Although usually adrenal glucocorticoids (including cortisol) are helpful in preparing an organism for stress, when the levels are persistently elevated, several systems begin to show pathological changes. Besides having damaging effects on immune-system and organ function, glucocorticoids are also associated with neuronal atrophy in the hippocampus, leading to cognitive impairment, imbalances in the serotonin (5- HT) system correlated with anxiety, and hormonal changes associated with depression (McEwen et al., 1994). The section on the neurobiological models of depression later in a future post will provide more detail on the role of glucocorticoids in depression.
Altered biological rhythms Cortisol secretion is not the only biological rhythm that is disturbed in major depression. Altered sleep rhythms are among the most common and persistent symptoms of depression. Circadian rhythm controls the onset, pattern, and termination of sleep. The normal sleep cycle is quite regular, having four stages of non-REM sleep (stages 1 to 4) lasting a total of 70 to 100 minutes followed by a 10- to 15-minute period of rapid eye movement (REM) sleep, during which time dreaming occurs. This cycle is repeated four or five times a night. Depressed individuals show several distinct abnormalities in their sleep rhythm. First, there is a long period before sleep onset.
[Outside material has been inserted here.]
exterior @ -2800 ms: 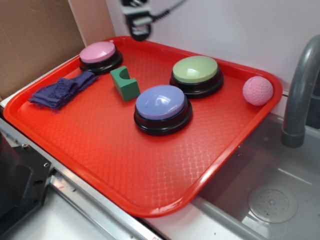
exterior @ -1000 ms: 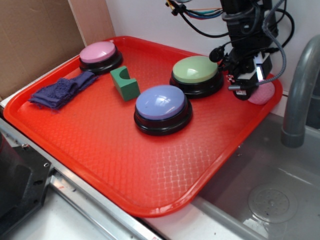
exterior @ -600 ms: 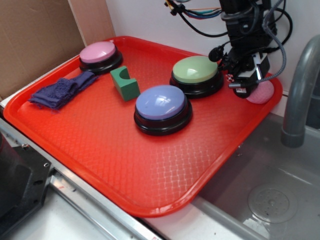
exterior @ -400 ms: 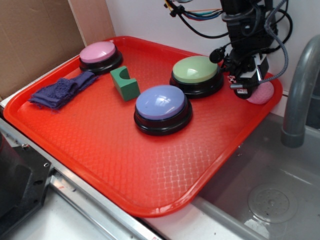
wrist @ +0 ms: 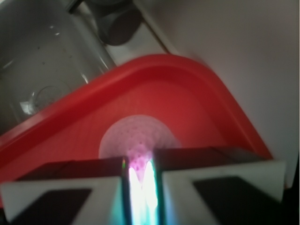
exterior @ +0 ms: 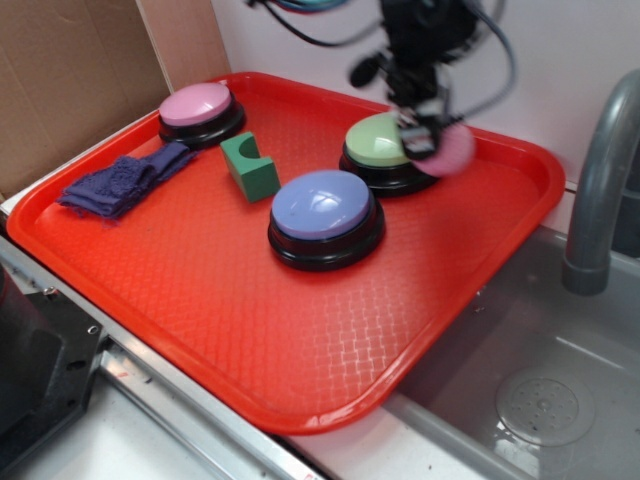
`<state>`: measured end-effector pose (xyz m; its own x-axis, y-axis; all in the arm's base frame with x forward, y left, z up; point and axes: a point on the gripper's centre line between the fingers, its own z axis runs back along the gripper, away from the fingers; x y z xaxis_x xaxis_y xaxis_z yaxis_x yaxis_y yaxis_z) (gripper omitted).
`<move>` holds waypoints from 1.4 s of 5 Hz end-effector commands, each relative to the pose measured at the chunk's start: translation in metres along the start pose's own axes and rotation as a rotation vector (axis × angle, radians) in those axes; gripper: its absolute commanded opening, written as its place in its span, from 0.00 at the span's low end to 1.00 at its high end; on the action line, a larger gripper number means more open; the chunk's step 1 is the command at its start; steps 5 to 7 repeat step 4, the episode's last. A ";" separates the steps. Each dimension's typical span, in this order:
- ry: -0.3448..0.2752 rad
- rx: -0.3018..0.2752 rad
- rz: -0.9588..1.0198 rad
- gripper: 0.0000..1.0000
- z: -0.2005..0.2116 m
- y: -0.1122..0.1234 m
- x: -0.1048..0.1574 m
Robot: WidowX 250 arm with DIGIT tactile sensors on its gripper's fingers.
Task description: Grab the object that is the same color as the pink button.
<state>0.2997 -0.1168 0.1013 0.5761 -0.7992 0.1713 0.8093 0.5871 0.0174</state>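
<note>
The small pink dimpled ball (exterior: 450,150) is held in my gripper (exterior: 425,135), blurred by motion, above the tray by the right edge of the light green button (exterior: 385,140). In the wrist view the ball (wrist: 136,136) sits pinched between my nearly closed jaws, with my gripper (wrist: 139,173) over the red tray's corner. The pink button (exterior: 196,104), a pale pink dome on a black base, stands at the tray's far left corner, well away from the gripper.
The red tray (exterior: 250,330) also holds a lilac-blue button (exterior: 322,205), a green block (exterior: 250,167) and a purple cloth (exterior: 125,180). A grey faucet (exterior: 600,190) and a sink (exterior: 540,400) lie to the right. A cardboard wall stands at the left.
The gripper came down over the ball at the tray's right corner, closed on it, and has now moved left and up with the ball, which has left its corner.
</note>
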 end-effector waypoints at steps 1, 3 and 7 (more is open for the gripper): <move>0.217 0.013 0.434 0.00 0.083 -0.028 -0.063; 0.374 -0.015 0.794 0.00 0.089 -0.040 -0.127; 0.481 -0.072 0.765 0.00 0.084 -0.037 -0.137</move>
Second, there is a significant decrease in the time spent in slow-wave sleep, or deep sleep (stages 3 and 4), which leads to repeated awakenings during the night. Third, the onset of REM sleep occurs much earlier after the onset of sleep. In extreme cases, the individual may enter REM sleep almost immediately after falling asleep. Fourth, REM sleep is significantly increased during the first one third of the night in depressed individuals, while nondepressed individuals have proportionately more REM sleep in the final one third of sleep. Also, while normal REM periods tend to increase in duration during the night, depressed patients do not show such a pattern. Finally, when ocular movement is measured, depressed individuals show more frequent and vigorous eye movements during REM sleep, which suggests more-intense dreaming.
Although we don’t know what the altered rhythms mean, the irregularities in sleep patterns found in depressed individuals resemble the sleep patterns of normal individuals who must alter their time of sleep by 12 hours. Since other indicators of biological rhythms, such as body temperature fluctuation and hormonal secretion (e.g., cortisol), are often also altered, one might consider the possibility that the biological clocks of people with depression are “phase-shifted.” In some individuals, the three rhythms are out of harmony (called desynchronization) or are mismatched. The implications of these irregularities have led to several novel treatment strategies.